Claro que a possibilidade de ter o irmão de um deputado aliado do presidente ajudou. Permitiu que ele levasse documentos e mostrasse diretamente as “inconsistências” do inusitado interesse de pessoas fora dos quadros do Ministério da Saúde na tramitação da importação, além de uma inexplicável disposição para um embate do Ministério da Saúde com a Anvisa.


Ora, qualquer servidor de carreira no Governo sabe que a Anvisa pode ser muito chata, exigente, irritantemente burocrática, mas que goza de enorme prestígio internacional pela seriedade de seus servidores.


Dificilmente, ela seria “enquadrada” por um deputado aliado do governo. Muito menos agora que é presidida por um almirante que tem acesso direto ao presidente.

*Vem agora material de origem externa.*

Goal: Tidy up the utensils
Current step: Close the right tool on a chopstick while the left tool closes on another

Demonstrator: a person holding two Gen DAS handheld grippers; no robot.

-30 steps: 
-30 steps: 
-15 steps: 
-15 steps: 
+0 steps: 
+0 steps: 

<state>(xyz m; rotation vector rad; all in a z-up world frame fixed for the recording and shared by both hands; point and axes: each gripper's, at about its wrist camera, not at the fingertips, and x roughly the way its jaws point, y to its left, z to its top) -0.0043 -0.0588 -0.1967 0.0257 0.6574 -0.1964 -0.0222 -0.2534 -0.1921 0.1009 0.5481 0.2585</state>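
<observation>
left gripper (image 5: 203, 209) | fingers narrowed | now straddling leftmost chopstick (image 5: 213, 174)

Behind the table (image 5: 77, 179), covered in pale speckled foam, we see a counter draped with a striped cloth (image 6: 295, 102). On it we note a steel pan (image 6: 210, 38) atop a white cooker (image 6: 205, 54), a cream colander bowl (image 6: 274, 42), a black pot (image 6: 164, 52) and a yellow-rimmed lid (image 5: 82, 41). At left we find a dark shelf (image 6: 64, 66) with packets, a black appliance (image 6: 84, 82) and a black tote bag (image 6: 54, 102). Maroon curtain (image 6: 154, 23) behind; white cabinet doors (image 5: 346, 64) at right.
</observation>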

Mas isso não impediu que, primeiro, se aprovasse no Congresso uma lei que permitia a importação de vacinas sem aprovação da Anvisa - felizmente vetada pelo presidente - e, a seguir, de uma MP ( nº 1.000 de 20 de março de 2021), no valor de R$ 2,3 bilhões para compra de vacinas que, inexplicavelmente, não constava os preços.

 

Sabe-se, agora, que cada dose da Covaxin, custará ao Brasil US$ 15, após sua tramitação relâmpago no MS até ser barrada pela falta de documentos. Só esta semana, tivemos a revelação de que ela custou 1.000% a mais, quando comparada com o preço de venda cobrado pelo mesmo laboratório no seu país de origem, a Índia.


A Covaxin não foi vendida como os demais imunizantes, diretamente pelo laboratório. Mas ainda assim teve tramitação e alocação de recursos, que as demais não tiveram.
Felizmente, parece claro, que não chegará aos braços dos brasileiros depois das denúncias de um possível "hiper" faturamento.


Mas, independentemente do que vier a acontecer, ficou a lição da importância de o país ter uma burocracia técnica e concursada para cuidar do que é importante e pensar a longo prazo.
E isso não tem nada a ver com que entra no setor público não para servir ao público, mas para servir-se do público.